The 700-odd products that underwent clinical studies here include those from six Indian firms

European Commission, executive body of the European Union (EU), has accepted the European Medicines Agency (EMA)’s recommendation for an EU-wide ban on 700-odd drugs that underwent bio-equivalence studies at Hyderabad-based GVK Bio Sciences’ facility.

While several of the 28-member countries have already suspended these drugs, the European Commission’s move will mandate every member to follow suit.

In a statement posted on its website, Germany’s drug regulator, the Federal Institute for Medicines and Medical Products, said the EU-wide ban will kick in from August 21. The medicines figured on the list of EMA will lose their validity for use in the EU from that date and  should no longer be distributed or sold by pharmaceutical companies, wholesale dealers, drug stores and other outlets, it added.

A GVK Bio spokesperson said: “Despite all the evidence and data presented, the European Commission has moved ahead with the EMA recommendation. GVK Bio is disappointed with the fact that even after multiple appeals, a deeper scientific dialogue was not undertaken. GVK Bio will continue to work with the government of India and our customers to help resolve this.”

Medicines figuring in the list of EMA will lose their validity for use in the EU from that date and should no longer be distributed or sold by pharmaceutical companies, wholesale dealers, drugs stores and other outlets, the German regulatory agency said in a press statement on Thursday.
 
Even before the EMA came out with its recommendation in January, four European nations — Belgium, France, Germany and Luxemburg — had suspended the  cited drugs in December 2014, after the French Regulatory Agency, ANSM, raised data integrity issues at  GVK Bio’s Hyderabad facility.

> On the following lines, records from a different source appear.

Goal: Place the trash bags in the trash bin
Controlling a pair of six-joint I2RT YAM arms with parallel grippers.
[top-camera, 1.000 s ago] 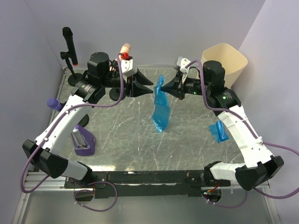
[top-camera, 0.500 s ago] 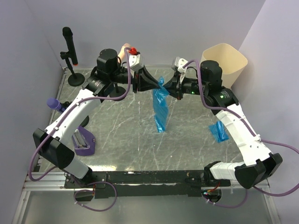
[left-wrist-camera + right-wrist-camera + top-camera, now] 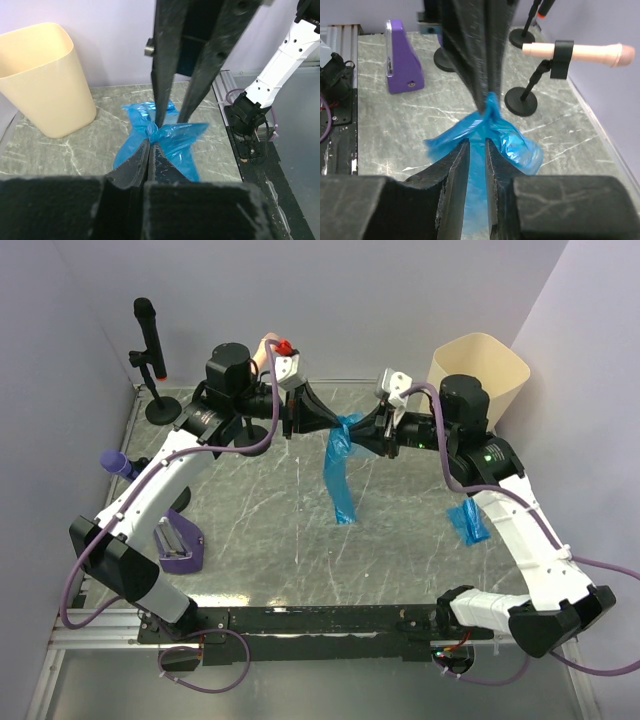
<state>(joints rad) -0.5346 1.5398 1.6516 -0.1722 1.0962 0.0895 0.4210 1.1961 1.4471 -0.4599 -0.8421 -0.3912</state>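
Over marble table [image 3: 250, 535], left pincer [image 3: 340, 424] grips trash bag [image 3: 339, 485]

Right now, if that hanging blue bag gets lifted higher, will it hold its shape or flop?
Probably flop: the blue bag hangs limp, a crumpled strip drooping below the pinch. Likely very light, since its thin film bunches into a small knot there. Glossy film might slip from a loose hold.

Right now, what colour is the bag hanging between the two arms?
Bright blue bag, clearest in the left wrist view.
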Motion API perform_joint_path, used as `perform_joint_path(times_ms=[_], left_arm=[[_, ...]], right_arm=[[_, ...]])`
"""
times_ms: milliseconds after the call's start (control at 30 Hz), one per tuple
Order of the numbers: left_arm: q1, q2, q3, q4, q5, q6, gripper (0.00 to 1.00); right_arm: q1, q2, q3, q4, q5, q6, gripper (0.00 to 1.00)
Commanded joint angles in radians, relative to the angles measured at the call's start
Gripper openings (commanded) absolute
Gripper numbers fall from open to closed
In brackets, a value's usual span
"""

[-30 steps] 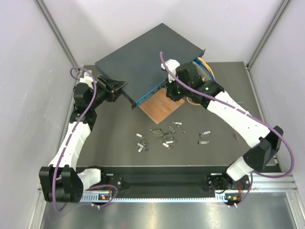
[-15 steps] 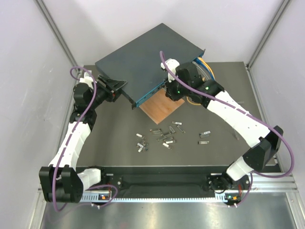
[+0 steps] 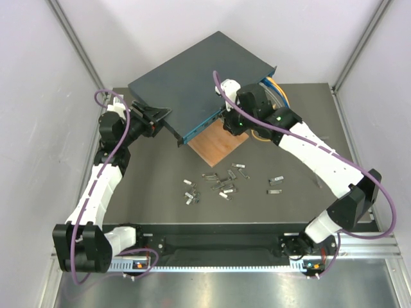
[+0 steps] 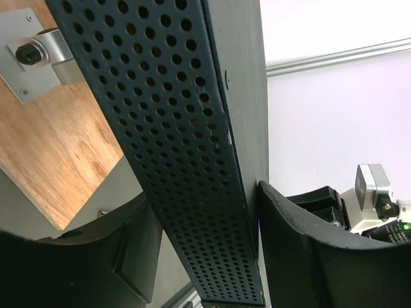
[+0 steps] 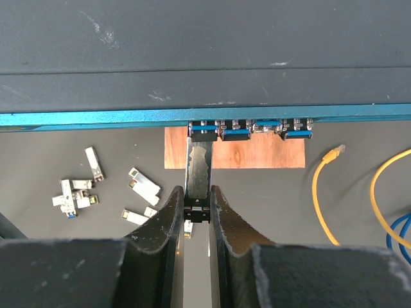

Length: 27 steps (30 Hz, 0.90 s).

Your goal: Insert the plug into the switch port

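Practically nothing has moved over the last second: both arms sit where they were and neither pincer has widened or narrowed, so you are looking at a pause at the mouth of the socket, not at a push in progress. Your right pincer (image 5: 197,200) is closed narrow on the plug (image 5: 198,170), a slim silver module held by its rear end, with its nose up against the leftmost port (image 5: 203,132) in the row on the teal front face of the switch (image 5: 205,51). Most of the plug's body still shows between the fingers and the face, so it reads as not yet seated, though you cannot tell from here how deep the nose has gone. Your left pincer (image 4: 207,192) stands about half open and clamps the switch's perforated side wall, a finger on each side, bracing the box. The switch lies at the far side of the bench (image 3: 160,212), its front edge over the brown board (image 3: 215,146); the loose modules (image 3: 218,183) lie well apart from it, and a yellow cable (image 5: 324,186) lies to the plug's right. With nothing shifted, the insertion itself remains: a straight push along the plug's length looks the likely need, while the left arm holds the box against it.
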Motion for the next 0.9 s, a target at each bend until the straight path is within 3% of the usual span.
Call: perform_joint_path(times_ms=[0,167,433,867], left_arm=[[-0.016,0.01,0.023,0.05,-0.004,0.049,0.04],[-0.016,0.01,0.023,0.05,-0.003,0.047,0.04],[-0.016,0.008,0.02,0.052,0.0,0.046,0.04],[-0.018,0.007,0.017,0.046,0.002,0.055,0.04]], right_arm=[[0.026,0.019,0.02,0.067,-0.014,-0.023,0.0],[0.021,0.02,0.003,0.082,0.029,-0.019,0.0],[0.006,0.02,0.019,0.09,-0.031,-0.022,0.0],[0.007,0.062,0.174,0.033,-0.1,-0.048,0.0]])
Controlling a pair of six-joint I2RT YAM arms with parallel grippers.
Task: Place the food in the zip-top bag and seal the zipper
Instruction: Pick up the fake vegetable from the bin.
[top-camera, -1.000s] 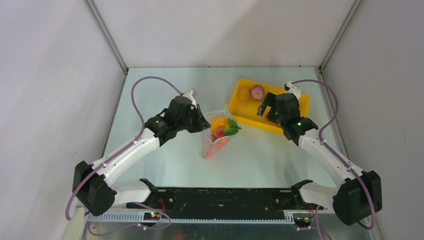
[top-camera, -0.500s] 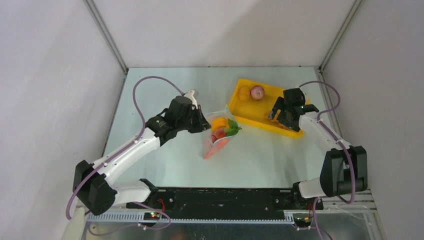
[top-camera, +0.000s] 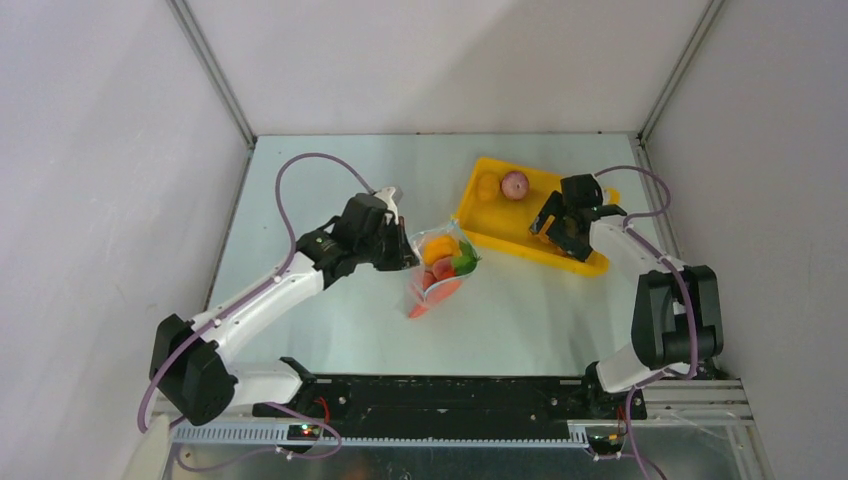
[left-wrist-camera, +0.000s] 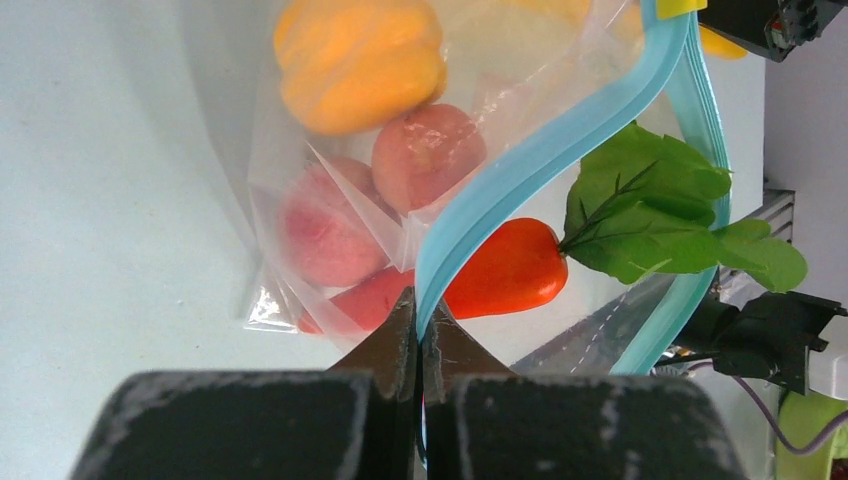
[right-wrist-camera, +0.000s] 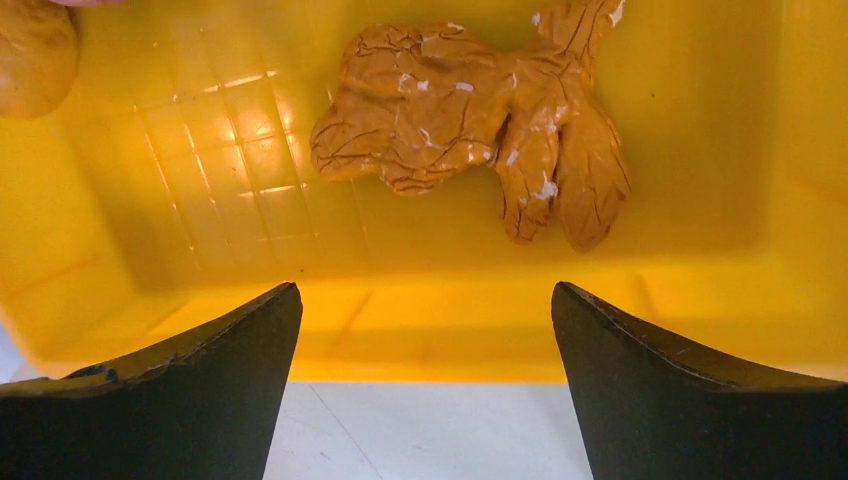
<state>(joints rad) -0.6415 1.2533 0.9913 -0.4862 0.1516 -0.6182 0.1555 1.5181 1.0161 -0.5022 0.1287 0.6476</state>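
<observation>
A pale grey-green bench (top-camera: 330, 190) fills the middle of the top view, boxed in by plain white walls with metal posts running up the two far corners. Near the centre lies the zip-top bag (top-camera: 437, 268), clear and crinkled, its closed end pointing to the lower left. The left claw (top-camera: 406, 252) sits just left of the bag's mouth. In the left wrist view its fingers are pressed together at the bottom centre, pinching the zipper (left-wrist-camera: 540, 160), whose teal strip curves from there up to the upper right. Inside the bag, upper left of that pinch, are a yellow-orange fruit (left-wrist-camera: 360, 60) and two pinkish peaches (left-wrist-camera: 430, 155). The carrot (left-wrist-camera: 505, 270) lies just right of the claw at the mouth, its green leaf (left-wrist-camera: 660, 210) spread between the two teal lips, which stand apart. Faint dotted marks on the plastic at the lower right are too small to read. To the upper right of the bag in the top view is a yellow tray (top-camera: 505, 228), apart from the bag. It holds the purple-pink onion (top-camera: 515, 184) and another yellow-orange fruit (top-camera: 487, 187) at its upper left end. The right claw (top-camera: 556, 226) hangs over the tray's right half, its fingers spread wide and holding nothing. In the right wrist view an amber piece (right-wrist-camera: 470, 110), wrinkled and lobed, lies on the tray floor at upper centre, beyond the fingertips and not touching them.
</observation>
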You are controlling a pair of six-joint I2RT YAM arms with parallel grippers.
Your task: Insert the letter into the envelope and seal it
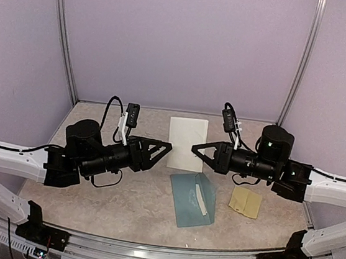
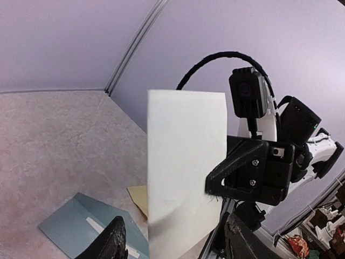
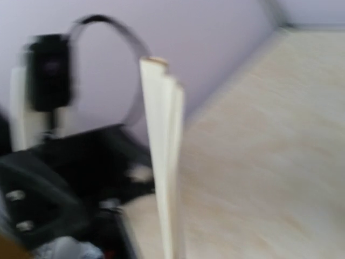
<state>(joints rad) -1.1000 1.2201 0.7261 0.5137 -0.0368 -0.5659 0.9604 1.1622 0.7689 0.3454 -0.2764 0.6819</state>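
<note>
The letter (image 1: 186,143), a folded white sheet, is held up off the table between my two grippers. My right gripper (image 1: 195,151) is shut on its right edge; the left wrist view shows its black finger (image 2: 237,167) pinching the sheet (image 2: 183,162). My left gripper (image 1: 166,149) is open, its two fingers spread on either side of the letter's lower edge (image 2: 175,243). The right wrist view is blurred and shows the letter edge-on (image 3: 164,162). The teal-blue envelope (image 1: 191,199) lies flat below the letter, flap open, with a white strip showing, and it also appears in the left wrist view (image 2: 70,229).
A small yellow-tan sticker sheet (image 1: 245,202) lies right of the envelope, under my right arm; it also shows in the left wrist view (image 2: 139,197). Purple walls with metal posts close the back and sides. A metal rail runs along the near edge.
</note>
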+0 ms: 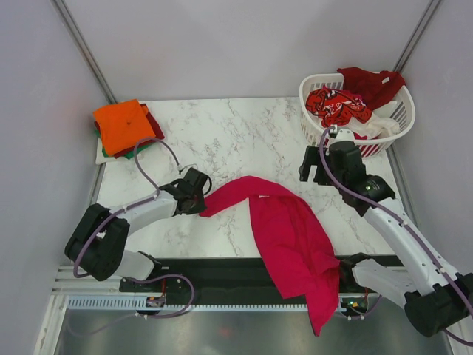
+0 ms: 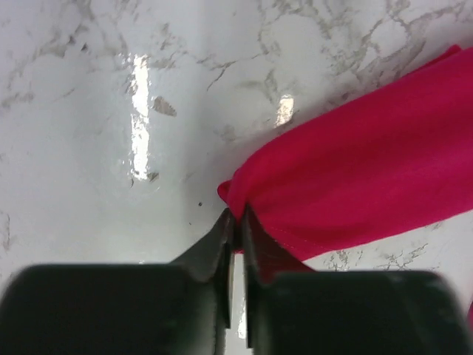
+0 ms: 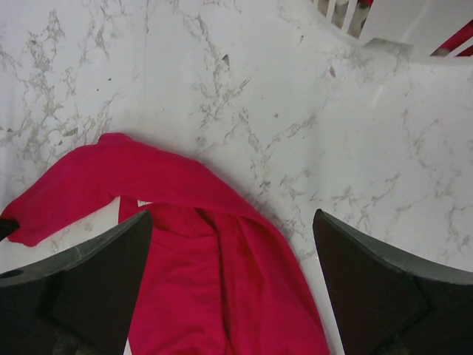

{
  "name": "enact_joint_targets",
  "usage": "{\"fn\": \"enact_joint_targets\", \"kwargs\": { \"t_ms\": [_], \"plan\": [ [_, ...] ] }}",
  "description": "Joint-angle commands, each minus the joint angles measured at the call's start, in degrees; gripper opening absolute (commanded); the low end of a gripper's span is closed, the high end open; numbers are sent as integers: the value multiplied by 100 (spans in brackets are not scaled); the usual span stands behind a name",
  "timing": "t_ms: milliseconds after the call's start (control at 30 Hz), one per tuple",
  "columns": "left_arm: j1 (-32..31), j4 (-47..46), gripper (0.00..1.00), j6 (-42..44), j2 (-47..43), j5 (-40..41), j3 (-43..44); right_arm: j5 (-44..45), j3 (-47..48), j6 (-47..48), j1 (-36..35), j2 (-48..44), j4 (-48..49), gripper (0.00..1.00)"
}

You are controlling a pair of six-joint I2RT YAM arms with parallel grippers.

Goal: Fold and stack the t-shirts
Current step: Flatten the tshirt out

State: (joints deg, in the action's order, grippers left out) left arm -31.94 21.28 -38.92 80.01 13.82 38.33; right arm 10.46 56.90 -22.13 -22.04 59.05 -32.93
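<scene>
A magenta-red t-shirt [image 1: 288, 229] lies crumpled from the table's middle down over the near edge. My left gripper [image 1: 201, 201] is at its left tip, and in the left wrist view the gripper [image 2: 236, 220] is shut on a corner of that t-shirt [image 2: 355, 170] low over the marble. My right gripper [image 1: 314, 171] hovers open above the table, right of the cloth. In the right wrist view the t-shirt [image 3: 192, 281] lies below its wide-apart fingers [image 3: 111, 274]. Folded t-shirts, orange on top [image 1: 123, 126], are stacked at the far left.
A white slatted basket [image 1: 399, 118] stands at the far right corner holding a red-patterned shirt [image 1: 336, 106], a dark red one [image 1: 373, 83] and white cloth [image 1: 378, 124]. The basket's rim [image 3: 384, 33] shows in the right wrist view. Grey walls enclose the marble table [image 1: 244, 133].
</scene>
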Motion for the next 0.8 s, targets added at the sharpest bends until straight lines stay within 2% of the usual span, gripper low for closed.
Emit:
{"fn": "enact_joint_targets", "kwargs": {
  "t_ms": [0,133,200,233,267,333,367,433,467,600,767],
  "plan": [
    [-5,-493,4,-81,181,-38,148,-324,-476,-537,-317,-463,-327,98],
    [30,-511,2,129,121,111,386,-448,-1110,-1492,-1160,-771,-337,95],
    [372,-502,2,147,-89,7,439,-222,-1374,-1811,-1625,-798,-293,94],
    [591,-484,2,174,-195,-116,491,-115,-1427,-1934,-2106,-772,-293,94],
    [1097,-423,2,183,-300,-352,500,42,-1471,-2153,-2355,-746,-284,94],
    [1575,-318,2,244,-668,-494,570,358,-1533,-2295,-2934,-553,-293,94],
    [1917,-239,2,279,-792,-425,614,439,-1533,-2348,-3085,-474,-284,94],
    [2130,94,2,227,-1204,-215,763,588,-1472,-2454,-3436,-237,-293,93],
    [2288,218,2,157,-1363,65,790,746,-1454,-2480,-3534,-175,-293,93],
    [2579,570,2,-142,-2242,296,755,1238,-1261,-2481,-3693,220,-468,94],
    [2895,957,2,279,-2595,270,1080,1976,-1085,-2393,-3693,362,-820,96]
  ]
}}
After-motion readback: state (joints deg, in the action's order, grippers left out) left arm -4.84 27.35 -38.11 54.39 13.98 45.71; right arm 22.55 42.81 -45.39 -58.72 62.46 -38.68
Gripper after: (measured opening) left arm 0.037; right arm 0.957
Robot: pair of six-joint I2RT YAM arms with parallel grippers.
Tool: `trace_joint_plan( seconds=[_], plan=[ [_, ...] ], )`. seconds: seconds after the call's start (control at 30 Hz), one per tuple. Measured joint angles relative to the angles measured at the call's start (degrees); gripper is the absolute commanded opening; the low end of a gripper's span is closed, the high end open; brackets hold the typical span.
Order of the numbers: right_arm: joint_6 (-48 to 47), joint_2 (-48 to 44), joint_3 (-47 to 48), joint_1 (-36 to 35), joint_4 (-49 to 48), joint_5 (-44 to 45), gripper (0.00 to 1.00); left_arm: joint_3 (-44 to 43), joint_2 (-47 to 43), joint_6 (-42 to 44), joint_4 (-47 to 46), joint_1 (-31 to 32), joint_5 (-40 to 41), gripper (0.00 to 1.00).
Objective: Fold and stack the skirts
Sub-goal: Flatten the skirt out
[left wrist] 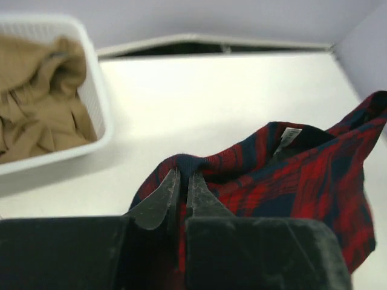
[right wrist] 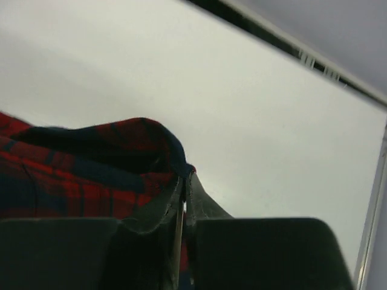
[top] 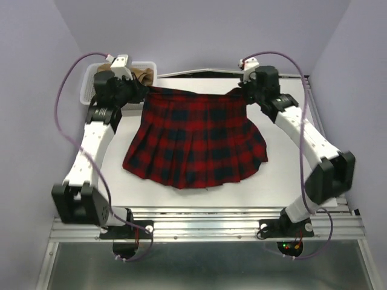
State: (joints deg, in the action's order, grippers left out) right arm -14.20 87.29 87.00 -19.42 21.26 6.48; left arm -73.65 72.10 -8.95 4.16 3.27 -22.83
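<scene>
Fingers of the left gripper and right gripper are clamped on opposite waistband corners of the tartan skirt, whose hem is laid on the table.

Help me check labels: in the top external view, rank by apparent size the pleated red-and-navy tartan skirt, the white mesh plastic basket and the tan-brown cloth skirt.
1. tartan skirt
2. white basket, partly hidden
3. tan-brown skirt, only a scrap showing

We see the tartan skirt spread on the desk, waistband far, hem near, tan skirt crumpled in basket
</scene>
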Motion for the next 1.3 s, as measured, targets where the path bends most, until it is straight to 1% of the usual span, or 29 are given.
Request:
trace_joint_plan(
  seconds=[0.03,0.07,0.1,0.13,0.17,0.2,0.23,0.3,0.37,0.43,0.53,0.57,0.63,0.7,0.73,0.77,0.8,0.83,0.87,0.9,0.93,0.97,1.0,1.03,1.1,1.13,1.2,1.27,1.3],
  plan=[
    [-0.1,4.1,0.0,0.1,0.0,0.9,0.54,-2.1,6.1,0.1,1.2,0.0,0.7,0.27],
    [-0.2,7.3,0.2,0.1,0.2,2.1,0.76,-4.3,10.7,0.5,2.3,0.0,1.6,0.52],
    [-1.1,10.3,0.8,0.2,0.8,4.3,0.91,-7.1,15.0,0.8,4.3,0.0,3.3,0.59],
    [-1.5,13.5,1.6,0.7,1.6,6.4,1.00,-10.4,19.3,1.6,6.2,-0.2,5.0,0.68],
    [-2.3,17.0,3.2,1.7,2.8,8.9,1.00,-14.7,23.9,1.9,8.0,-0.8,7.2,0.85],
    [-2.1,20.1,5.3,2.8,4.8,10.2,1.00,-20.5,28.6,2.8,10.8,-1.6,9.5,0.96],
    [-2.1,23.4,8.6,3.9,6.9,11.7,1.00,-26.1,32.2,2.9,12.9,-2.3,11.1,0.98],
    [-2.1,28.4,15.2,5.9,10.0,13.4,1.00,-33.0,35.8,3.5,15.0,-3.2,13.4,0.99],
    [-1.9,30.4,19.3,7.3,11.9,13.7,1.00,-37.7,36.5,4.3,16.7,-4.0,15.9,0.99],
    [-1.7,30.3,22.4,8.1,13.9,13.3,1.00,-39.5,34.4,5.7,17.0,-4.4,17.6,0.99],
    [-1.2,28.1,24.2,8.1,15.5,11.8,1.00,-38.7,29.3,8.0,17.3,-4.4,18.5,0.99],
    [-1.2,27.7,24.4,8.1,15.9,11.7,1.00,-36.9,26.7,9.1,16.8,-4.4,18.5,0.95],
    [-1.3,27.5,25.2,7.8,16.5,11.5,1.00,-31.1,21.0,11.2,15.3,-4.4,16.8,0.93],
    [-1.2,29.7,28.8,7.7,19.6,11.6,1.00,-24.3,15.0,13.4,15.1,-4.3,13.9,0.87],
    [-0.9,30.9,30.2,7.7,20.5,11.6,0.98,-22.3,13.4,14.3,15.1,-4.2,12.8,0.85],
    [-0.7,33.3,33.4,8.0,22.1,10.1,0.95,-18.6,11.0,16.3,14.7,-3.6,11.0,0.79],
    [-0.5,34.5,34.7,8.3,22.8,8.2,0.83,-16.7,10.1,17.7,14.6,-2.6,10.4,0.77],
    [-0.7,34.9,34.8,8.7,23.5,5.9,0.76,-15.1,9.6,19.1,14.6,-1.5,9.8,0.71],
    [-1.3,34.8,33.9,9.2,24.4,2.8,0.70,-13.5,9.6,20.6,14.9,0.7,9.8,0.68],
    [-1.3,33.6,31.3,9.6,24.2,0.5,0.65,-12.5,9.8,21.9,15.2,2.8,10.1,0.65],
    [-2.0,32.4,29.1,9.8,24.7,-1.9,0.56,-11.8,10.4,23.1,15.8,5.2,10.4,0.62],
    [-2.8,30.7,26.2,10.2,25.9,-4.6,0.52,-11.3,11.0,24.6,16.5,7.3,10.6,0.55],
    [-3.4,29.6,24.4,10.4,27.0,-6.4,0.48,-11.1,12.3,25.3,17.2,9.9,10.5,0.51],
    [-4.2,29.0,23.3,10.5,27.9,-7.6,0.42,-11.1,14.0,26.2,17.8,12.6,10.3,0.48],
    [-5.6,27.6,19.8,10.5,28.7,-9.7,0.40,-11.1,16.9,27.2,18.9,15.1,10.0,0.47],
    [-6.2,27.1,17.3,10.5,28.7,-10.6,0.36,-11.4,18.6,27.3,19.7,15.8,9.9,0.44],
    [-7.1,26.7,11.1,10.4,28.9,-11.0,0.33,-12.2,22.9,27.5,20.9,16.0,10.1,0.41],
    [-7.3,27.0,7.1,10.3,28.7,-10.7,0.31,-12.8,26.1,27.5,21.6,15.8,10.6,0.38],
    [-7.4,27.2,4.6,10.3,28.8,-10.1,0.28,-13.2,28.0,27.5,22.1,15.8,11.0,0.37]
  ],
)
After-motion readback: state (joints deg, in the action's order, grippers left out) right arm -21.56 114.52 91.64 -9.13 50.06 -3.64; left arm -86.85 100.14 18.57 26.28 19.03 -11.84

ANSM said it had found evidence of manipulation of electrocardiograms of people linked to the studies on some of these generic medicines at the facility in its May 2014 audit. Following this, EMA launched a formal investigation and came up with a provisional recommendation for suspension of these drugs, followed by a final confirmation in May.

While most of the suspended drugs belong to global generic players, including Teva and Mylan, at least a dozen were made and marketed by Indian firms and their subsidiaries, including Dr Reddy’s Laboratories, Ranbaxy Laboratories, Lupin, Torrent Pharma, Alembic Pharma and Glenmark.

In the UK market, the anti-epileptic drug Levetiracetam, anti-diabetic drug Pioglitazone among other drugs of Dr Reddy's Laboratories, ulcer drug Pantoprazole of Lupin, Alendronic acid of Ranbaxy, a product used to treat bone diseases, anti-hypertension drug Irbesartan by Torrent Pharma were a part of the list of medicines recommended for suspension by EMA.

Similarly, some of these products and other types of drugs that were also found in the markets of other European countries including Romania, Sweden and the Netherlands.

“As Europe is a small market for many of these Indian companies such as Dr Reddy’s and Lupin, the suspension of drugs from the markets of individual European countries will not have any significant impact on the revenues,” Sarabjit Kour Nangra of Angel Broking, who tracks the pharmaceutical sector, had told Business Standard  earlier.

Dr Reddy’s said it would not be impacted by the EMA decision. The anti-epileptic drug marketed in Germany by the company's German subsidiary Betapharm has also been figured in the list.